[Recorded data — start]
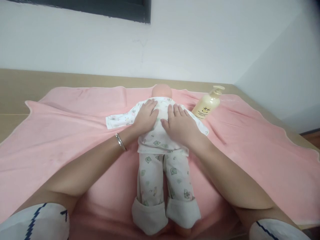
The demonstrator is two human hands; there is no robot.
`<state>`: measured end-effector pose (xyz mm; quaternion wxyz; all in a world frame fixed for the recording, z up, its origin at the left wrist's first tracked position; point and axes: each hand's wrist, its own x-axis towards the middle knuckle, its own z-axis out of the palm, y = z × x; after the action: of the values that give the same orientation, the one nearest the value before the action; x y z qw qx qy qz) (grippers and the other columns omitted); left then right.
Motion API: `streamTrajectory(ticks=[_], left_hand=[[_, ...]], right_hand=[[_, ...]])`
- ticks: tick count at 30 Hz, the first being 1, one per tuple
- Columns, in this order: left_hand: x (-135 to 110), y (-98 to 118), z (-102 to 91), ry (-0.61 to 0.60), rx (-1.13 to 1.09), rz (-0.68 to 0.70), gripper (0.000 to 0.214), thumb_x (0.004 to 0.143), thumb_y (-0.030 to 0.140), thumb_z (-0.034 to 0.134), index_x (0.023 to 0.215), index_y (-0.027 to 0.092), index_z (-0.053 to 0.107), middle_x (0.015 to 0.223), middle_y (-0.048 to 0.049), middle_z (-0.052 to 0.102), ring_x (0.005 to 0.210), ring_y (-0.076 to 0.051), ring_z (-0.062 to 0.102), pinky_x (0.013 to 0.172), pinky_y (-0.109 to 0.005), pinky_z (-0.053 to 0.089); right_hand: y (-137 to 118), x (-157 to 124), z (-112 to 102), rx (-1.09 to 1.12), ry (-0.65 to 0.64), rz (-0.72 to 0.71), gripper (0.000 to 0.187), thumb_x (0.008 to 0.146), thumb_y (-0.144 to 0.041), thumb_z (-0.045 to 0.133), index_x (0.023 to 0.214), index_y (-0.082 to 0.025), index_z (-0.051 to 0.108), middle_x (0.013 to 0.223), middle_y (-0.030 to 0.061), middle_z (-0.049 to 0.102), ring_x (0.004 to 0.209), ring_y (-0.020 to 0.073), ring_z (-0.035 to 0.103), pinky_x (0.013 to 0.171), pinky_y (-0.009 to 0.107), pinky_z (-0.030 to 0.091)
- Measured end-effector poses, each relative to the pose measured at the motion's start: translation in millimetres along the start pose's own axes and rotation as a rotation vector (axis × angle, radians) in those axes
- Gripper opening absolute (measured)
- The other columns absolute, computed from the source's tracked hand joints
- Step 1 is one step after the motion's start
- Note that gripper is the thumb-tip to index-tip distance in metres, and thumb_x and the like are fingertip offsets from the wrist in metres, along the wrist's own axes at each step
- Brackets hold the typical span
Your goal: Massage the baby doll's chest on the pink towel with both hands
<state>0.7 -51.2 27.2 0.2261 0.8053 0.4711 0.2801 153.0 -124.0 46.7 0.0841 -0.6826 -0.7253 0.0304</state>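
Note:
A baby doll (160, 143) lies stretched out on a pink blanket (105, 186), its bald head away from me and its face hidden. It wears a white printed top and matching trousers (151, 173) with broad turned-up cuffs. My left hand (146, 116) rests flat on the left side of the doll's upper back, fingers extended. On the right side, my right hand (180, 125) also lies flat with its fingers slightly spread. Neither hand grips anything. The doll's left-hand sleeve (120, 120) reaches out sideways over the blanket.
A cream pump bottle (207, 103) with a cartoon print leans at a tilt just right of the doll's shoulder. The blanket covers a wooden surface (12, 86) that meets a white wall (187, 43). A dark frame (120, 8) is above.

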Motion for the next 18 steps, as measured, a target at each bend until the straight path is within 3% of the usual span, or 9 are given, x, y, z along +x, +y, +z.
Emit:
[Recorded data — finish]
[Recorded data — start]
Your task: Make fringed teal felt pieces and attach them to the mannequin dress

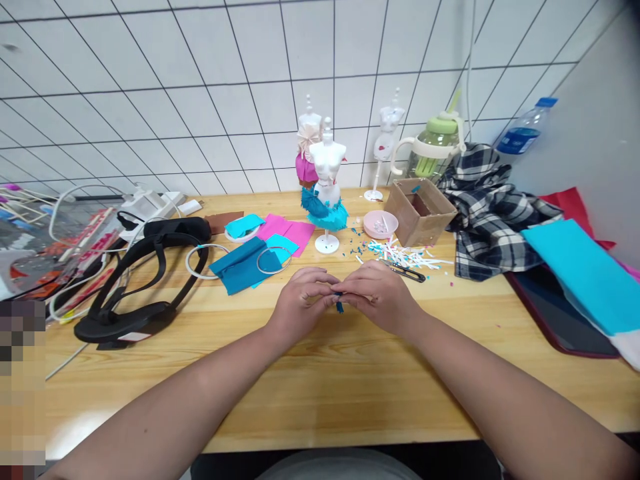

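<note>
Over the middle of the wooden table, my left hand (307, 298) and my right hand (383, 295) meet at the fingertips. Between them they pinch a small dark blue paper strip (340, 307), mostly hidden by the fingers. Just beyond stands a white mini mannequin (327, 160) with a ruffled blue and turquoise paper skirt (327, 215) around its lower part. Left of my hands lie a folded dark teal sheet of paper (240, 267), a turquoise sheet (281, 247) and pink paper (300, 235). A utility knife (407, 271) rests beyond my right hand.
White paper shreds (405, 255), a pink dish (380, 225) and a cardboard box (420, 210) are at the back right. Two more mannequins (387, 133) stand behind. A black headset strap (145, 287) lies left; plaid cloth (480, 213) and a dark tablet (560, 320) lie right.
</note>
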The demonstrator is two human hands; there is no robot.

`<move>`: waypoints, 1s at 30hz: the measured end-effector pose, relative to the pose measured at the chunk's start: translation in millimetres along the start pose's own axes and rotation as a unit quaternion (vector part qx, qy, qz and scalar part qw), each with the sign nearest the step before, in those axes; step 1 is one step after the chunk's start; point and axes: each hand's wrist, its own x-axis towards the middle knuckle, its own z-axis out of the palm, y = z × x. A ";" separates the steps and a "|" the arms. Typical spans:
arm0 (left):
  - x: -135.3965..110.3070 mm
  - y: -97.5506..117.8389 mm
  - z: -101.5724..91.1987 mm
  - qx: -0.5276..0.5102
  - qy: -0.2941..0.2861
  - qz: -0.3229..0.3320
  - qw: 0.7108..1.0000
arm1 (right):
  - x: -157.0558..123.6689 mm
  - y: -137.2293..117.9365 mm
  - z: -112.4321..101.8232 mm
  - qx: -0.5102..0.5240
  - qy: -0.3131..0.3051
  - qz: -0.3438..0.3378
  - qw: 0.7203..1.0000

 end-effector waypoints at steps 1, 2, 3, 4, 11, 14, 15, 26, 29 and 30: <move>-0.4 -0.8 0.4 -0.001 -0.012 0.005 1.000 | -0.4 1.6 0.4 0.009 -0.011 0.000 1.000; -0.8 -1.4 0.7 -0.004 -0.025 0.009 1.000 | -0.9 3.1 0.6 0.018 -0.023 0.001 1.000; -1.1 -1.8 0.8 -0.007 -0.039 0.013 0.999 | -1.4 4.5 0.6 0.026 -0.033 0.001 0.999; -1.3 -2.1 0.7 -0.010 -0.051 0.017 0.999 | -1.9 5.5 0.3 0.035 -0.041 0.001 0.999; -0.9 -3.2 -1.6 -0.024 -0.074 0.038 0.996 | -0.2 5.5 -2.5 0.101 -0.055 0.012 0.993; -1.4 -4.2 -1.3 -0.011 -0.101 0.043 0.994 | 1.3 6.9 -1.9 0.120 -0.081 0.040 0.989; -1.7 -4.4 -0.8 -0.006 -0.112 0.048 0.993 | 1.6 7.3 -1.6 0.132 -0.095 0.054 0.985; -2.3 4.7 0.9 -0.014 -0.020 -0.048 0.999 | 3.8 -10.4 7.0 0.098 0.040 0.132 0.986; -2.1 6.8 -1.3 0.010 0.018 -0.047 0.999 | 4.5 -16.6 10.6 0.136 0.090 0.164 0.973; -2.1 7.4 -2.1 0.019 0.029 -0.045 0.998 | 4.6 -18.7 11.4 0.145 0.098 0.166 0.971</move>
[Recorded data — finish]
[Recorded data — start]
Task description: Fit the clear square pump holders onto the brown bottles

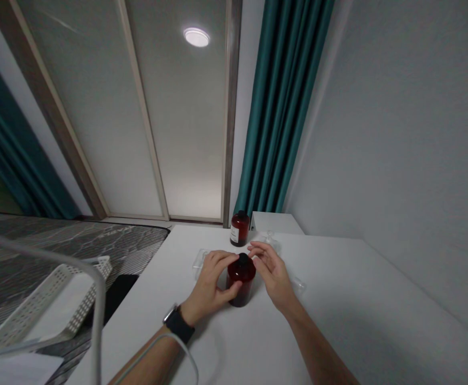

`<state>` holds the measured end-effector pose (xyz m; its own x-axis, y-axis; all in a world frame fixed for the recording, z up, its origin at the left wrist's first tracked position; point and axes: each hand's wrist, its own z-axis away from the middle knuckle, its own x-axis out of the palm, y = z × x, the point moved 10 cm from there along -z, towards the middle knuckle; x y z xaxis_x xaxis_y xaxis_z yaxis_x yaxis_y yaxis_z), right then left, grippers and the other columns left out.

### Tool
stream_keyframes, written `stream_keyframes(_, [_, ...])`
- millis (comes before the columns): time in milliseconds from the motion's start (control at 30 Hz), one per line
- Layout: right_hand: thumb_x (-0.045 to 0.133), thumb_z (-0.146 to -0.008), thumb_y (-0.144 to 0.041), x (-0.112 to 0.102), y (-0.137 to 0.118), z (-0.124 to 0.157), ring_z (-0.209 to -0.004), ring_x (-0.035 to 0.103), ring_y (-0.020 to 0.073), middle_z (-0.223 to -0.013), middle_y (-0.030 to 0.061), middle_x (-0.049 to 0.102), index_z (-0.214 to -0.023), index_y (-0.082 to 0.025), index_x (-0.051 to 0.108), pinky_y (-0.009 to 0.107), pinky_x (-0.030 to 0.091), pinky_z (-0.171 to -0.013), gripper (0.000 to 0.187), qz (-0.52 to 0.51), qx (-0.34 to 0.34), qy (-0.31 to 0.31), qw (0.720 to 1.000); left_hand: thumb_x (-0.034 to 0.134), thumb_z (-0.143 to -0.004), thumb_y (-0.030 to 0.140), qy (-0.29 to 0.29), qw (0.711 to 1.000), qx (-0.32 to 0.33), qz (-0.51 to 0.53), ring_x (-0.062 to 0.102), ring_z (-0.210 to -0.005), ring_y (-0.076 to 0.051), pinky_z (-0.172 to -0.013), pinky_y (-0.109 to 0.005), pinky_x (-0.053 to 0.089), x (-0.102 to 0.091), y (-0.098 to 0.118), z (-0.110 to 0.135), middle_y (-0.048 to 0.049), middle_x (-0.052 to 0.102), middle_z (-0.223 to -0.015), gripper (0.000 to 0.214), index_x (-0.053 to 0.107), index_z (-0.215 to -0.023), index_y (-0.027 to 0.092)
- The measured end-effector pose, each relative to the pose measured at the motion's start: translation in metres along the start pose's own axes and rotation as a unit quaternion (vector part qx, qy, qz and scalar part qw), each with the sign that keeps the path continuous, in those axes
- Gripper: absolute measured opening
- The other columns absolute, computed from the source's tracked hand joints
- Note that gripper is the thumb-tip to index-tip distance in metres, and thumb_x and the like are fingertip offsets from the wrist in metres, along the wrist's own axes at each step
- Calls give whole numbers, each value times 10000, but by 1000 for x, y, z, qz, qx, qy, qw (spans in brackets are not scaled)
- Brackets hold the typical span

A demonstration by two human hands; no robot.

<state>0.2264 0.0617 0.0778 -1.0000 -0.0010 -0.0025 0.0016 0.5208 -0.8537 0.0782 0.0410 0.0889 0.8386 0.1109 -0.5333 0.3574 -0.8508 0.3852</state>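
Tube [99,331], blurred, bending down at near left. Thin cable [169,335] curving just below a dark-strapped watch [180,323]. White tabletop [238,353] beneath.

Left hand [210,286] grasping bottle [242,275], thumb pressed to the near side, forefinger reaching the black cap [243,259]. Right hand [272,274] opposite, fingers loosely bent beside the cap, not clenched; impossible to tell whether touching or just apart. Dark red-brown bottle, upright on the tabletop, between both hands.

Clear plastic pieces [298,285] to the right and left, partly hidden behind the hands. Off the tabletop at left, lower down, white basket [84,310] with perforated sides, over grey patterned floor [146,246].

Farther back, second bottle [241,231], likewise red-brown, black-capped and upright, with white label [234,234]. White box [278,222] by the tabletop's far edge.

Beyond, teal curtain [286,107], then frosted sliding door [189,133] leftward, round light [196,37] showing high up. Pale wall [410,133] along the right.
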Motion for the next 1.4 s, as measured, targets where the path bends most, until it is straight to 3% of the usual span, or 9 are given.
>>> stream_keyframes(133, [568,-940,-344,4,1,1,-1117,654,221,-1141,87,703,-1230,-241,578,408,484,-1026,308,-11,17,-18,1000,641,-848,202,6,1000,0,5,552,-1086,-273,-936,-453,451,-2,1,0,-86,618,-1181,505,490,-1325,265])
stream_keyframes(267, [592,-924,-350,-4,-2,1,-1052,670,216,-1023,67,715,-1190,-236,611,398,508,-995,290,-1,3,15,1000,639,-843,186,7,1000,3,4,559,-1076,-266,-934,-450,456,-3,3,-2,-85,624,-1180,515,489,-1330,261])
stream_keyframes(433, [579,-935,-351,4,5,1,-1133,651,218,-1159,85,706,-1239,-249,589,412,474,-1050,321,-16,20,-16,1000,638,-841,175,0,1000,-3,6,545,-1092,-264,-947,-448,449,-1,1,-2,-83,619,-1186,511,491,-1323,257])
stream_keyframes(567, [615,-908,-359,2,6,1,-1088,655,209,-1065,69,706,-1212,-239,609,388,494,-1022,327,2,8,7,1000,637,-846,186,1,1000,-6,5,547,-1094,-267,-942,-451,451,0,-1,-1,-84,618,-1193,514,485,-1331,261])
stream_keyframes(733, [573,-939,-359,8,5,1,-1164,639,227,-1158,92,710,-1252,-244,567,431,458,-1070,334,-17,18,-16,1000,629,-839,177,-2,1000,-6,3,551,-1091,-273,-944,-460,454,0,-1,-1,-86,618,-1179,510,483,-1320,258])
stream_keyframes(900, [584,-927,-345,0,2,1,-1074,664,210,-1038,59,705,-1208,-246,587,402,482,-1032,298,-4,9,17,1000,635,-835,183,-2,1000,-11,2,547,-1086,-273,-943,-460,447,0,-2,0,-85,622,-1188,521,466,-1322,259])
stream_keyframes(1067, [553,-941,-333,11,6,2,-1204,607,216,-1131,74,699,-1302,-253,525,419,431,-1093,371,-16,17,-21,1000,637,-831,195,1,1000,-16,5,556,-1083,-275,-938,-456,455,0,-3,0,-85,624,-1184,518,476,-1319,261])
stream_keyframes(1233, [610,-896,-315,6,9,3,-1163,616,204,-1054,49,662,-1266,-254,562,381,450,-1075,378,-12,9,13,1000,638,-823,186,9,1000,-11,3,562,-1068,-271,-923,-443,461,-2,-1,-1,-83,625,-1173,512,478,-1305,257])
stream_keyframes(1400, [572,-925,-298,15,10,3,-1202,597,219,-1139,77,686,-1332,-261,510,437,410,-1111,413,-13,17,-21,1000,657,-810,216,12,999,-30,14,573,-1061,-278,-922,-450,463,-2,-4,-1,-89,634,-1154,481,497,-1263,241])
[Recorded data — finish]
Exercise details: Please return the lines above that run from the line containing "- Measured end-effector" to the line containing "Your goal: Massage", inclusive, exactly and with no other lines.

Response area:
- Measured end-effector poses, each relative to the pose measured at the motion's start: translation in millimetres along the start pose's own axes and rotation as a rotation vector (axis × angle, radians) in those axes
- Gripper opening absolute (measured)
- The other columns absolute, computed from the source's tracked hand joints
- Step 1 is one step after the motion's start
- Note that gripper is the thumb-tip to index-tip distance in metres, and thumb_x and the like are fingertip offsets from the wrist in metres, along the wrist's own axes at each step
- Brackets hold the typical span
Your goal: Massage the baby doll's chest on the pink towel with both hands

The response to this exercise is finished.